Les grosses ficelles de Castaner
Beaucoup de maires, dans les petites communes notamment, ne voient pas d’un très bon œil le fait d’être ainsi rattachés d’office à une tendance politique, alors que leur liste est sans étiquette. C’est à la demande de ces maires ruraux que le gouvernement a relevé le seuil de population à partir duquel ce nuançage d’office serait effectué par les préfets : jusqu’alors réservé aux communes de plus de 1 000 habitants, le nuançage ne se ferait plus désormais que dans celles de plus de 9 000 habitants.
Mais, au passage, le ministre de l’Intérieur Castaner a glissé dans sa circulaire une petite entourloupe pas très fine : si, de façon logique, de nouvelles tendances politiques ont été créées pour ce scrutin (liste gilets jaunes ou animalistes), une nouvelle tendance a été baptisée LDVC (liste divers centre), qu’il est loisible aux préfets d’attacher aux listes « qui, sans être officiellement investies par La République en marche ou le MoDem », seront soutenues par ces mouvements.

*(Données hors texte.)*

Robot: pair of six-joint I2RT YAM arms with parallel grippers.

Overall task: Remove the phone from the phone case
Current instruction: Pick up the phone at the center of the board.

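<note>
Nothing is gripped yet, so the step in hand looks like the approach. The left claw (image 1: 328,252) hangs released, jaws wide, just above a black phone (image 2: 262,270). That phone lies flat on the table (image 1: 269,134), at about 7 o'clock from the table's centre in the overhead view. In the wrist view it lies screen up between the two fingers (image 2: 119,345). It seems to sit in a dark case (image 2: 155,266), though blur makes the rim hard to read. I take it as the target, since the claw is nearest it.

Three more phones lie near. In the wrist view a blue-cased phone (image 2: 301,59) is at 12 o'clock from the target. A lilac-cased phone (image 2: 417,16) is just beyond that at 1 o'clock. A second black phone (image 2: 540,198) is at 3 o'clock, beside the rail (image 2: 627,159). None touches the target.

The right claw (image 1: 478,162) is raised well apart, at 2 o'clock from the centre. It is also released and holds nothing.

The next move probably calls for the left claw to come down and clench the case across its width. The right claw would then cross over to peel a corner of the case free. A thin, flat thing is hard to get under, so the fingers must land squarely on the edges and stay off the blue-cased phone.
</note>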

La ficelle est un peu grosse : chacun sait que le parti macroniste aura du mal à présenter suffisamment de listes aux municipales, et risque de faire en bien des endroits de faibles scores, vu la détestation que suscite le gouvernement dans les milieux populaires. Castaner a trouvé la solution : il suffira donc que le parti présidentiel dise soutenir une liste, pour que celle-ci soit comptabilisée, dans les résultats nationaux, comme LDVC et donc pro-Macron ! La disposition est d’autant plus choquante que cette tendance « liste soutenue par » n’existe pour aucun autre parti.
Modifier la façon de compter pour arranger les résultats, c’est le b.a-ba des partis au pouvoir.